Which of the lines below contain the string "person"? Pull each one out of the data.

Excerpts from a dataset
■ ■ ■ ■

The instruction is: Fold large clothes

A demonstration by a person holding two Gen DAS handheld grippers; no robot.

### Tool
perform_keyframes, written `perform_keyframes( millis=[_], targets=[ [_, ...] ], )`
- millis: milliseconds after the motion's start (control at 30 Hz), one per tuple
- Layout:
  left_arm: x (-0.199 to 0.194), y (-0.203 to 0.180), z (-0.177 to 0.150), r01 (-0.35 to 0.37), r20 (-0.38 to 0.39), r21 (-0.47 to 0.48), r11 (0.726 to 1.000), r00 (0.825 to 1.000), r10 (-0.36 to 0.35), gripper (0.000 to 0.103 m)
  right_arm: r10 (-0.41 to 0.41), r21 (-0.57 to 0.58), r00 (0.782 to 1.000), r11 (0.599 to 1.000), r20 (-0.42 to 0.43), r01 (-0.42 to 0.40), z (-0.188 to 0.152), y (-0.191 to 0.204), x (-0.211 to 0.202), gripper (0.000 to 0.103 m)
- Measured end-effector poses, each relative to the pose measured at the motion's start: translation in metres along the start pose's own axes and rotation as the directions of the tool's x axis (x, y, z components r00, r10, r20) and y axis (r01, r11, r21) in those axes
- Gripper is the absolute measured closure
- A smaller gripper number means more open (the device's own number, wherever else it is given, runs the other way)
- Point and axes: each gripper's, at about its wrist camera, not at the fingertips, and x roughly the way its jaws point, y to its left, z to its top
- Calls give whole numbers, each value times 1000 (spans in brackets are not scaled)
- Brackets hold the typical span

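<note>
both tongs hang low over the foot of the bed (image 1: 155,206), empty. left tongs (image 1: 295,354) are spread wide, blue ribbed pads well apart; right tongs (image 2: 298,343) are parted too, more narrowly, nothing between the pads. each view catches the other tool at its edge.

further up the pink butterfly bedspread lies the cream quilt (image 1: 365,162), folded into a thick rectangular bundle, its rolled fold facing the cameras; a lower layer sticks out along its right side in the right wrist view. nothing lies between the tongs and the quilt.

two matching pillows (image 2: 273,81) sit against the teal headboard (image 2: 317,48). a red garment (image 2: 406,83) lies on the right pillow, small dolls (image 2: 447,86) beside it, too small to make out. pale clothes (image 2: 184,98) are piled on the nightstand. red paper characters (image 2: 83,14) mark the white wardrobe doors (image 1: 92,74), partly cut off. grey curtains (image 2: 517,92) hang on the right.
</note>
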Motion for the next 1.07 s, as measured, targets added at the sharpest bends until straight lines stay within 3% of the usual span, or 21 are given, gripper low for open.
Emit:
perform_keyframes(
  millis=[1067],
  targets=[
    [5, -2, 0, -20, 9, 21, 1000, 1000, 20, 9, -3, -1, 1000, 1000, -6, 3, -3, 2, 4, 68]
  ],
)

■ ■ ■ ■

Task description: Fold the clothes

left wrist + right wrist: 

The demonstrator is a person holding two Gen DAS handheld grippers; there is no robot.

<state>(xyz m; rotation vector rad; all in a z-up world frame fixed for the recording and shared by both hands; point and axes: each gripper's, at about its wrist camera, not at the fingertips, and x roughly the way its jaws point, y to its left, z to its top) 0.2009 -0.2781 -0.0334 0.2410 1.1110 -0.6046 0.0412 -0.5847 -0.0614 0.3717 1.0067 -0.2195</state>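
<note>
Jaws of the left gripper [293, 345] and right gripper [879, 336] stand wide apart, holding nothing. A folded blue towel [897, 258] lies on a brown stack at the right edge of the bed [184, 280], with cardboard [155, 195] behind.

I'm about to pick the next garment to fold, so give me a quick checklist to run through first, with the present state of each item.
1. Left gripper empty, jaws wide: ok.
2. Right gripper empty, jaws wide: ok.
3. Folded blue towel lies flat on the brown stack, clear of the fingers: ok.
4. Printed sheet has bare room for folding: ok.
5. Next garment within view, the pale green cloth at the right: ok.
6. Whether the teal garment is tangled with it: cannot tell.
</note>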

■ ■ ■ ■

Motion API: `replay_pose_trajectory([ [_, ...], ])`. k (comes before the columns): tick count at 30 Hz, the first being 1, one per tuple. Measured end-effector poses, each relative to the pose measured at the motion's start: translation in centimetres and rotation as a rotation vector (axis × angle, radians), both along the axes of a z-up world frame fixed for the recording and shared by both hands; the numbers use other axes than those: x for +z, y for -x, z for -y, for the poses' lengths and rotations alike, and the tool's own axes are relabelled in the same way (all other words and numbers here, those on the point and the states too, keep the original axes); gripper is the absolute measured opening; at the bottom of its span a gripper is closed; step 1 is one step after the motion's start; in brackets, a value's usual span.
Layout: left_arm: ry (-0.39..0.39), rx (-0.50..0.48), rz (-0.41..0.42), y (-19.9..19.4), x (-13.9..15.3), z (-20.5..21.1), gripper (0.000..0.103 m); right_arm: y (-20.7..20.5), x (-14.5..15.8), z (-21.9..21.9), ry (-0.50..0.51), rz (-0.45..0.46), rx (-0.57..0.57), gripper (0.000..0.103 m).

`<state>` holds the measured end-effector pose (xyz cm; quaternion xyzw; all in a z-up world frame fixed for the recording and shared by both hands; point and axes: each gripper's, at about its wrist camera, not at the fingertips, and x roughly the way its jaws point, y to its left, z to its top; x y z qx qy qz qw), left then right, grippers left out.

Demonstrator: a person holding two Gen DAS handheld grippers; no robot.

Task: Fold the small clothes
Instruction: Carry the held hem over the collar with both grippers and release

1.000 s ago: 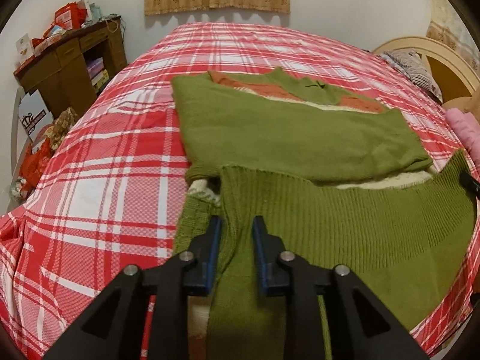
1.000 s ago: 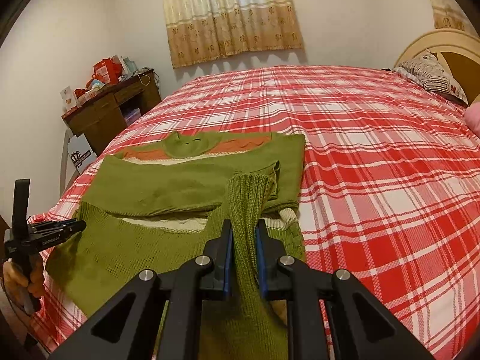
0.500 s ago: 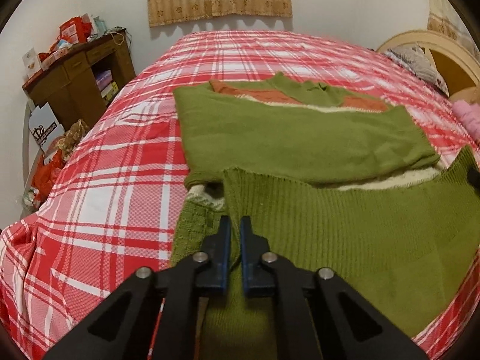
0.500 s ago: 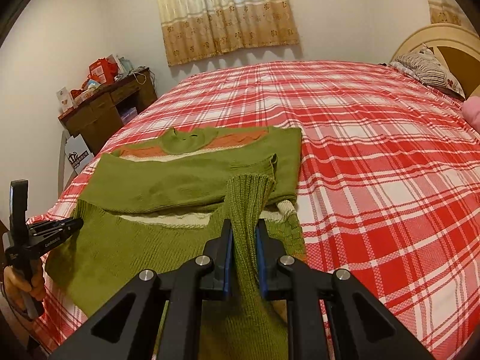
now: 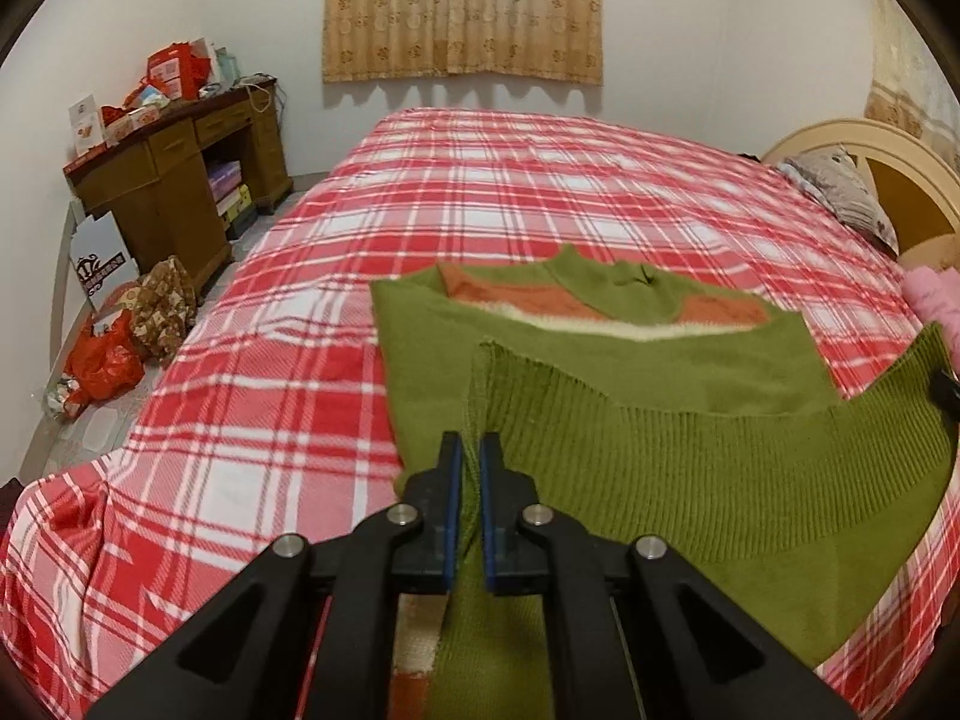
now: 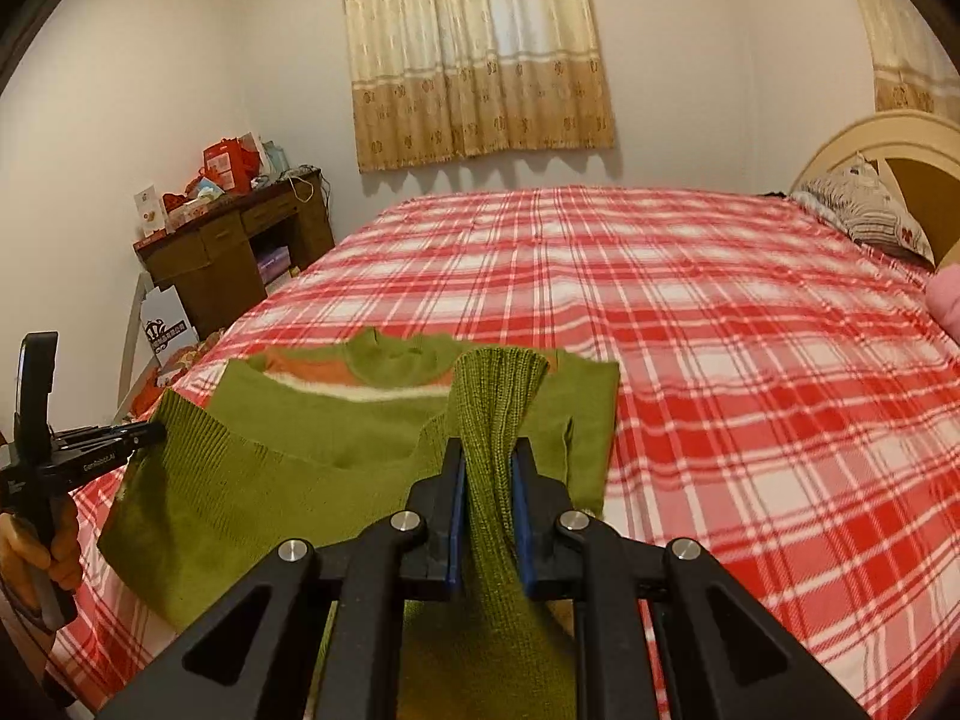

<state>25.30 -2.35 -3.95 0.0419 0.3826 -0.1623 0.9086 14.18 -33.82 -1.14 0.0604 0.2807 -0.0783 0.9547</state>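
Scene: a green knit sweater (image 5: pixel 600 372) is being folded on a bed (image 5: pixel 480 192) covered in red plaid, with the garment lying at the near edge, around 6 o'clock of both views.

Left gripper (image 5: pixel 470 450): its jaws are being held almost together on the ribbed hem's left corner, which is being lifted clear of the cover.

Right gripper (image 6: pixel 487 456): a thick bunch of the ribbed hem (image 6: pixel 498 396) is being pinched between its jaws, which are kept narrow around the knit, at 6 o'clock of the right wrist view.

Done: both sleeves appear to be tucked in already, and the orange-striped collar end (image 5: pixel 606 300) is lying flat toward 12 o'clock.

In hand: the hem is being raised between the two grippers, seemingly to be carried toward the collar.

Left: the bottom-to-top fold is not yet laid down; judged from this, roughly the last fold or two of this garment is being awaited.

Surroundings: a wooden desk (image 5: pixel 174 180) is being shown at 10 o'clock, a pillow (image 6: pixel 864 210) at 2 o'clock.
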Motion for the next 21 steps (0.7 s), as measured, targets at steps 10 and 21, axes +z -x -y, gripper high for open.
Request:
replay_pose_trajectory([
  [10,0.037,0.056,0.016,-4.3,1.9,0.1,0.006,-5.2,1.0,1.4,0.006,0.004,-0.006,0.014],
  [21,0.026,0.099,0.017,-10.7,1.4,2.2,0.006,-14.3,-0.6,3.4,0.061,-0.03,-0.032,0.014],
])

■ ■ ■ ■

> Answer area
A demonstration by a person holding two Gen DAS handheld grippers; no robot.
The demonstrator is a person holding two Gen DAS handheld grippers; there is no robot.
Demonstrator: a person holding two Gen DAS handheld grippers; no robot.

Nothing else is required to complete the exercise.